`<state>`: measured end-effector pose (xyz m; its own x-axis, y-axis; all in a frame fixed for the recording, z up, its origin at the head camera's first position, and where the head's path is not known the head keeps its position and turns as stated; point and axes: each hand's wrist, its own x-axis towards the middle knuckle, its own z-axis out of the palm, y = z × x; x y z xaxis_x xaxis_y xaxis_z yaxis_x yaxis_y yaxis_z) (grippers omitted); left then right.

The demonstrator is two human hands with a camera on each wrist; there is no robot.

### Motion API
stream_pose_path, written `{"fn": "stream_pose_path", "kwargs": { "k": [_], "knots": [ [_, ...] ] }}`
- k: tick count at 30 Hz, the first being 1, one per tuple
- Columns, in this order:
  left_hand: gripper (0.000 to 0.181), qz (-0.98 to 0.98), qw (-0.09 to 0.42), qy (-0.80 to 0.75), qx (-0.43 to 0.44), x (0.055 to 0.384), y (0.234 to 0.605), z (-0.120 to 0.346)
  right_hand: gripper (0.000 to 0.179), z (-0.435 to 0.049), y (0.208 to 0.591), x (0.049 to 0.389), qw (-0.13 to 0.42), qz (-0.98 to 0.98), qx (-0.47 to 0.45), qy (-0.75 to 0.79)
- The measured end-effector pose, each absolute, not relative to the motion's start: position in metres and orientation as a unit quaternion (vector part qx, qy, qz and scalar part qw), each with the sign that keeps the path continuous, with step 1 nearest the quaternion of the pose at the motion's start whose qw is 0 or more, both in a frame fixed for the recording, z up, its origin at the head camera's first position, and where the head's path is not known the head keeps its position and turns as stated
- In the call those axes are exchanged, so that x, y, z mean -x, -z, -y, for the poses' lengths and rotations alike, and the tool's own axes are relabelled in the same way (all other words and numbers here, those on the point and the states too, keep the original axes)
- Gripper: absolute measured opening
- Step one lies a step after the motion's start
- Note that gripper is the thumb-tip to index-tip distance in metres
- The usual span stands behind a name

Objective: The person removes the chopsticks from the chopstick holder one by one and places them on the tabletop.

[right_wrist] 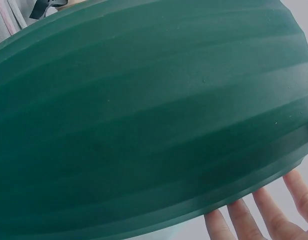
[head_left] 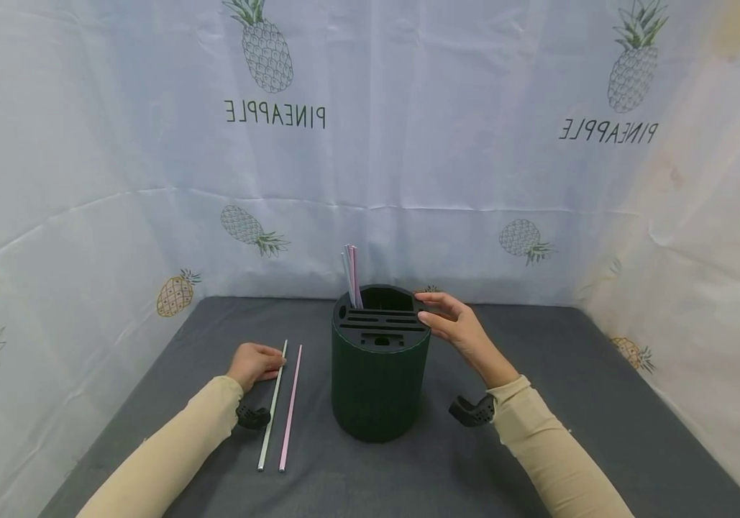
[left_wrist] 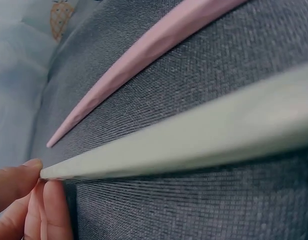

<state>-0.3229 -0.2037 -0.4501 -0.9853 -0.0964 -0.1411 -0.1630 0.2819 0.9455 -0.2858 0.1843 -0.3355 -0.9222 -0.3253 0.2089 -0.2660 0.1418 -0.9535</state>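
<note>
My left hand [head_left: 254,364] pinches a pale green chopstick [head_left: 272,417] near its thin far end. In the left wrist view, thumb and fingers meet on the tip of that green chopstick [left_wrist: 159,147]. Beside it, to the right, a pink chopstick [head_left: 291,409] lies on the cloth, untouched. A dark green round utensil holder [head_left: 379,388] with a slotted black top stands upright. At its upper right edge my right hand [head_left: 457,327] rests, fingers spread. Fairly straight fingers [right_wrist: 274,215] touch the side of the holder in the right wrist view.
Several chopsticks [head_left: 351,277] stand in the holder's back left opening. Dark grey cloth [head_left: 214,475] covers the table. A white curtain [head_left: 408,158] with pineapple prints hangs behind and at both sides. Each wrist wears a black strap-like device [head_left: 472,411].
</note>
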Motion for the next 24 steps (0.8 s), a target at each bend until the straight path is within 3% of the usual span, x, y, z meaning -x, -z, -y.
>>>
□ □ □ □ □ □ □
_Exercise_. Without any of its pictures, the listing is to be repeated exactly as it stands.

_Solution to the exercise_.
`<state>`: measured end-effector pose (xyz m; its own x-axis, y-axis; all in a frame fixed for the recording, z up, its origin at the head camera's first position, and where the head's path is not known the head keeps its position and turns as stated; point and axes: each hand's wrist, its own x-axis towards the middle knuckle, its own z-axis out of the palm, y = z × x; x y z xaxis_x xaxis_y xaxis_z yaxis_x yaxis_y yaxis_z) (grippers omitted); left then right.

The demonstrator is two human hands with a camera on each wrist; there is no robot.

### Motion API
stream_pose_path, written `{"fn": "stream_pose_path", "kwargs": { "k": [_], "knots": [ [_, ...] ] }}`
- k: tick count at 30 Hz, the first being 1, one per tuple
- Columns, in this order:
  left_hand: gripper (0.000 to 0.181), qz (-0.98 to 0.98), qw (-0.09 to 0.42), qy (-0.80 to 0.75), qx (-0.43 to 0.44), x (0.055 to 0.384), y (0.234 to 0.605), z (-0.120 to 0.346)
  right_hand: gripper (0.000 to 0.179), z (-0.435 to 0.049), y (0.208 to 0.591), x (0.049 to 0.389), qw (-0.13 to 0.42), qz (-0.98 to 0.98), qx (-0.47 to 0.45), qy (-0.75 to 0.79)
- The measured end-effector pose, each absolute, not relative to the motion's start: position in metres and orientation as a unit quaternion (vector part qx, qy, qz and scalar part qw), each with the sign that keeps the path continuous, with step 1 nearest the quaternion of the pose at the motion's start whose qw is 0 or more, both in a frame fixed for the recording, z up, its origin at the head camera's first position, and where the head's path is not known the head keeps its position and turns as stated
- In the call those axes are exchanged, so that x, y, z mean -x, -z, -y, for the poses' lengths and rotations alike, and the tool's own axes are relabelled in the same way (all other words and numbers here, those on the point and the states too, keep the original axes)
- Gripper: absolute measured opening
- Step one lies a step after the motion's start
- Note that gripper is the thumb-tip to index-tip distance in metres
- The usual span stands behind a name

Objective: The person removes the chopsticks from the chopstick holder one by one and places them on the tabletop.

[right_wrist] 
[head_left] 
[left_wrist] 

<state>-0.3229 -0.2037 -0.4501 -0.9853 -0.0964 -0.1411 -0.1630 0.2819 0.9455 -0.2858 0.1843 -0.3355 -0.9222 -0.3253 0.2089 -0.2660 0.1418 -0.9535</state>
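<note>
My left hand [head_left: 254,364] pinches a pale green chopstick [head_left: 272,417] near its thin far end. In the left wrist view, thumb and fingers meet on the tip of that green chopstick [left_wrist: 159,147]. Beside it, to the right, a pink chopstick [head_left: 291,409] lies on the cloth, untouched. A dark green round utensil holder [head_left: 379,388] with a slotted black top stands upright. At its upper right edge my right hand [head_left: 457,327] rests, fingers spread. Fairly straight fingers [right_wrist: 274,215] touch the side of the holder in the right wrist view.
Several chopsticks [head_left: 351,277] stand in the holder's back left opening. Dark grey cloth [head_left: 214,475] covers the table. A white curtain [head_left: 408,158] with pineapple prints hangs behind and at both sides. Each wrist wears a black strap-like device [head_left: 472,411].
</note>
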Motion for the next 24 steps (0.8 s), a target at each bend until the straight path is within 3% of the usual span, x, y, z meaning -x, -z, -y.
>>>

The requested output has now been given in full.